Jeff Kushmerek, Founder of Jeff Kushmerek Consulting, and Andrew Fraser, VP - Client Implementation and Support at Go1, joined Srikrishnan Ganesan of Rocketlane for our second Deep Dives session.
Jeff works with SaaS B2B CEOs to help them reduce customer churn and significantly increase their recurring revenue and software adoption. With 20+ years of experience in customer onboarding, his proven process provides guaranteed results that will increase customer retention.
Andrew has 20+ years of experience leading Customer Success and Implementation teams. His stints include companies like Concur and PayScale. He is currently at Go1, a Brisbane-based startup.
Key takeaways from the session are below.
Involve the customer implementation team when the sales journey reaches the 75% mark, i.e., when the prospect has decided to use your product. Get them to have a 45-minute call to understand the data migration aspects, timelines, etc., before sending the deal contract to the customer.
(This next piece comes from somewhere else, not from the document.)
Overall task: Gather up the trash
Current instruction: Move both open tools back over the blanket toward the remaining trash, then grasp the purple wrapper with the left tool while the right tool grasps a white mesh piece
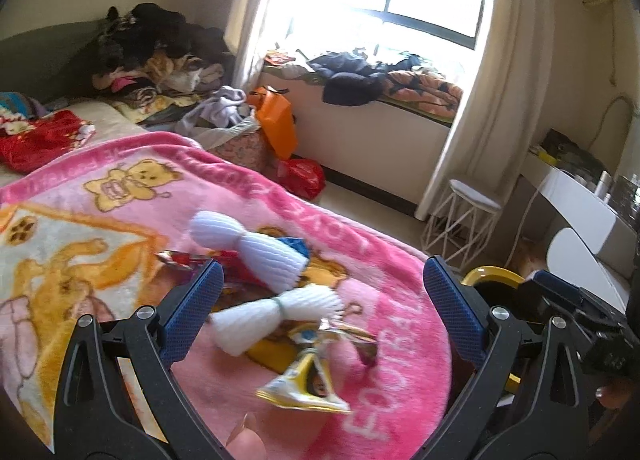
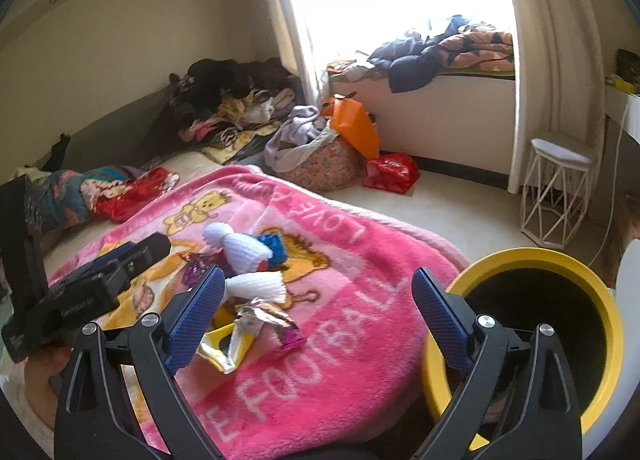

However, before the implementation team jumps in, encourage the sales teams to have a canned answer that says that you have a methodology and have done this many times before, but there are always a few outliers. This lets the customer start digging a little bit deeper. Also, look for indicators of whether the customer has a more complicated scope or that they're above your average deal size. In these situations, it's helpful to involve those responsible for delivery. It helps set up the customer so that they are confident that they can move forward.
To build confidence, showcase your onboarding and implementation approach or methodology to your customers so that they conceptually understand the phases they’ll go through during the implementation.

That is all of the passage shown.